Counter-Strike (CS) is a series of multiplayer tactical first-person shooter video games in which teams of terrorists battle to perpetrate an act of terror (bombing, hostage-taking, assassination) while counter-terrorists try to prevent it (bomb defusal, hostage rescue, escort mission). The series began on Windows in 1999 with the release of the first game, Counter-Strike. It was initially released as a modification ("mod") for Half-Life that was designed by Minh "Gooseman" Le and Jess "Cliffe" Cliffe before the rights to the mod's intellectual property were acquired by Valve, the developers of Half-Life, who then turned Counter-Strike into a retail product released in 2000.

The original Counter-Strike was followed by Counter-Strike: Condition Zero, developed by Turtle Rock Studios and released in March 2004. A previous version of Condition Zero that was developed by Ritual Entertainment was released alongside it as Condition Zero: Deleted Scenes. Eight months later, Valve released Counter-Strike: Source, a remake of the original Counter-Strike and the first in the series to run on Valve's newly created Source engine. The fourth game in the main series, Counter-Strike: Global Offensive, was released by Valve in 2012 for Windows, OS X, Xbox 360, and PlayStation 3. Hidden Path Entertainment, who worked on Counter-Strike: Source post-release, helped to develop the game alongside Valve.
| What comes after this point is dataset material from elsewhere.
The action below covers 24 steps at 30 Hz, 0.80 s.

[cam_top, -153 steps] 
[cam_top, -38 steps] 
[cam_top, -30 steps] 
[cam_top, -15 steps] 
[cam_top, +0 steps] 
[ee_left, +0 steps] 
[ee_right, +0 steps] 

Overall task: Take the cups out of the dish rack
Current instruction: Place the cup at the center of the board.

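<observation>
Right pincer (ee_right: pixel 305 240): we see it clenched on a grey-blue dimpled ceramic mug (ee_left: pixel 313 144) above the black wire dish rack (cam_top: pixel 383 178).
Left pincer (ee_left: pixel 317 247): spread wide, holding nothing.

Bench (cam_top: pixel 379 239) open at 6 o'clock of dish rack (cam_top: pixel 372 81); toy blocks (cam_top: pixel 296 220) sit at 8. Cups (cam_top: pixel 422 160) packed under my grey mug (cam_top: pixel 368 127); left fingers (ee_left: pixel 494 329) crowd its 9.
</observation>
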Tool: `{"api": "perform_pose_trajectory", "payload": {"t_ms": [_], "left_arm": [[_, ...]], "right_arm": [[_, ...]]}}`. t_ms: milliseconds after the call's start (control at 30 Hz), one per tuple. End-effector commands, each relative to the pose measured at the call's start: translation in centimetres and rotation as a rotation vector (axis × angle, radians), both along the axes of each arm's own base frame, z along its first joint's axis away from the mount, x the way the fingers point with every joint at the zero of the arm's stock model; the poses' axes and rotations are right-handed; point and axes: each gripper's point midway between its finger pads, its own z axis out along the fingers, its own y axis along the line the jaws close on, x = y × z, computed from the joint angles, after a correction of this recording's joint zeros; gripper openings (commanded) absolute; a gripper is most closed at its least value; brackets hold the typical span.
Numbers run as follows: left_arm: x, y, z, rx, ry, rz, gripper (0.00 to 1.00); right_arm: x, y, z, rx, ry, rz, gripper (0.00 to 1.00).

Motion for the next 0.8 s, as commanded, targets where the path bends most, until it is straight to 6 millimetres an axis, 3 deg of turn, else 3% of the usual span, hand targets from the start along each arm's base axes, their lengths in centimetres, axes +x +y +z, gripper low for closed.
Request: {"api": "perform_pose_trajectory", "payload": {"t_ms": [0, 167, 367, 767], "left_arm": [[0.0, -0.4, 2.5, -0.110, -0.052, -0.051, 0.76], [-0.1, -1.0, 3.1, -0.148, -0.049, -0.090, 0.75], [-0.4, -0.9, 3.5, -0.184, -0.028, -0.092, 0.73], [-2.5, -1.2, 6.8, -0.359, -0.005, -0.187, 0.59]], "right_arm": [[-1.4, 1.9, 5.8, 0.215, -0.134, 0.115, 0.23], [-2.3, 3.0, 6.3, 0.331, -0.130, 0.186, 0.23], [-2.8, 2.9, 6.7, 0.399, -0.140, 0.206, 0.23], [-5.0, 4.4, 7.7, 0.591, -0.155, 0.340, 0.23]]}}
There have been several third-party spin-off titles created for Asian markets over the years. These include the Counter-Strike Online series, Counter-Strike Neo, and Counter-Strike Nexon: Studio.

Gameplay 
Counter-Strike is an objective-based, multiplayer tactical first-person shooter. Two opposing teams—the Terrorists and the Counter Terrorists—compete in game modes to complete objectives, such as securing a location to plant or defuse a bomb and rescuing or guarding hostages. At the end of each round, players are rewarded based on their individual performance with in-game currency to spend on more powerful weapons in subsequent rounds. Winning rounds results in more money than losing and completing objectives such as killing enemy players gives cash bonuses. Uncooperative actions, such as killing teammates, results in a penalty.

Main series

Counter-Strike 

Originally a modification for Half-Life, the rights to Counter-Strike, as well as the developers working on it, were acquired by Valve in 2000.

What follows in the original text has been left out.